On Positivity

I am tired of being positive. Am I allowed to say that? Am I allowed to say that I am so tired of being positive? We live in a culture that reveres positivity. We live in a culture that reveres silver linings. We live in an “everything happens for a reason” culture. We live an “it will all be worth it in the end” culture. We live in a “the lessons learned from the experience make it worth it” culture.

I have a lot to be grateful for. I have so much to be grateful for. But I am not grateful for his abuse. I am not grateful for those lessons. I am not grateful for knowing true sadness. I am not grateful for knowing the human capacity for cruelty. I am not grateful for losing the love I gave to someone who couldn’t reciprocate. I am not grateful that I offered my love into this world–this marriage–with the belief that love put into the world comes back to the giver. My love did not come back to me. It did not come back to me. That love is gone.

I was in my MFA program when Caleb’s abuse began to escalate. It was the most desperate and heartbreaking period of my life, but it was also a really wonderful time. I have learned that life is complicated in that way. During this time, I became very close with my thesis adviser. I had heard stories of how he made people cry with his criticism in workshop. I had heard that he was blunt and ruthless. Entering the program was terrifying. And then, he was a tough critic. He was. But his criticism was astute. It made my writing better. It made me better. His criticism is his greatest generosity and comes from a place of absolute compassion. He was a light in the midst of all that darkness. And he taught me that men can have integrity, can be calm, can be stable, and can be supportive. I placed a lot of my value in earning his approval. And I did earn his approval.

But I am always placing my value in other people’s approval. It is difficult to find approval from within.

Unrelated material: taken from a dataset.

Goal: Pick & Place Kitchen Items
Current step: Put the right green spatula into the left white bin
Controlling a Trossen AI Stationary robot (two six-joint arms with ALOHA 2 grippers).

Around the same time that I left Caleb, the brother of two friends, who also went to my MFA, committed suicide. After I left Morgantown, another writer from my program was in an abusive relationship. A friend told me that my mentor had said “It’s another sad story.” By then, he had seen so many of them.

I didn’t want to be a sad story.

I am just another sad story.

And my mentor has been on my mind lately, so I sent him a long email today. I have felt guilty for not visiting Morgantown. I have felt guilty for not finding the time to see him. I explained that Morgantown is full of painful memories for me, that it is very difficult for me to motivate myself to go there, even though people I care about are there. I told him that I was in a Giant Eagle recently, and that once inside, I realized the last time I had been in a Giant Eagle was with Caleb, that the realization nearly brought me to tears in the middle of the grocery store. I told him that I don’t love easily or lightly.

And then I worried that I was being a “sad story.” I felt the need to try and find something “positive” in my circumstances, some kind of silver lining, but I also knew that he would be okay with my sad story. And he responded immediately with a short message that he is in Port Townsend, and he attached a picture of his wife on the beach, and it was lovely. I knew that he was telling me (without telling me) that he had read my sad story, and that he cared, even though he couldn’t respond in the moment.

And those are the relationships I treasure.

I do not treasure the relationships with people who expect me to always be positive. I do not treasure Caleb’s friend who wrote to me that maybe, in time, I would learn to identify “my triggers” as though I had somehow brought the abuse on myself. She is one of those people who is overly attached to the positivity movement. She is one of those people who is always posting inspirational quotes, who is always “love and light” and “blessed.”

Can I be honest? I think the positivity movement enables abusers. The truth is that I am a positive person. I wouldn’t have stayed with a man who beat me if I wasn’t positive, if I couldn’t see silver linings, if I didn’t feel that there would be rewards at the end of hardship. And while I was married to Caleb, I read a lot of self-help books. I read the book Feeling Good: The New Mood Therapy that claimed that, by simply choosing to feel good, I could be happier. I read the book Feeling Good Together about how to apply those practices in my marriage. I read the books The Power of Now and A New Earth about living in the moment. I learned lessons from all of those books, but I turned to those books out of desperation. I turned to those books trying to fix something within myself that was not broken. It was Caleb who was broken, but I was trying to fix myself, and that is a classic abuse dynamic.

I cannot always be positive. I am often very positive. There are many days that are full of light, but there is still a lot of darkness.

I recently spoke at West Texas A & M about my story. It was a very moving experience. There was a young woman in the audience who kept crying and taking notes. There were other young women who cried also. I knew that my story was resonating. I am not happy that they cried, but they should cry if they have survived what I have survived. We are allowed to cry. One of the young women asked me how long it had taken me to heal. I didn’t want to mislead her. “Believe me,” I said. “I am not healed. I am still wading through this.”

But I could tell that she needed more than that, so I went on to say that, even though I’m not healed, I’m much better, that I don’t think of him every day, that I don’t hurt every day, and that my life is better than I ever dreamed it could be. None of that was a lie. None of that was forced positivity. I am so grateful for the opportunity to share my story, to make a difference, to feel that I have found purpose that comes from great pain. I am grateful for all of that. But I am not grateful for his abuse. I won’t give him that credit.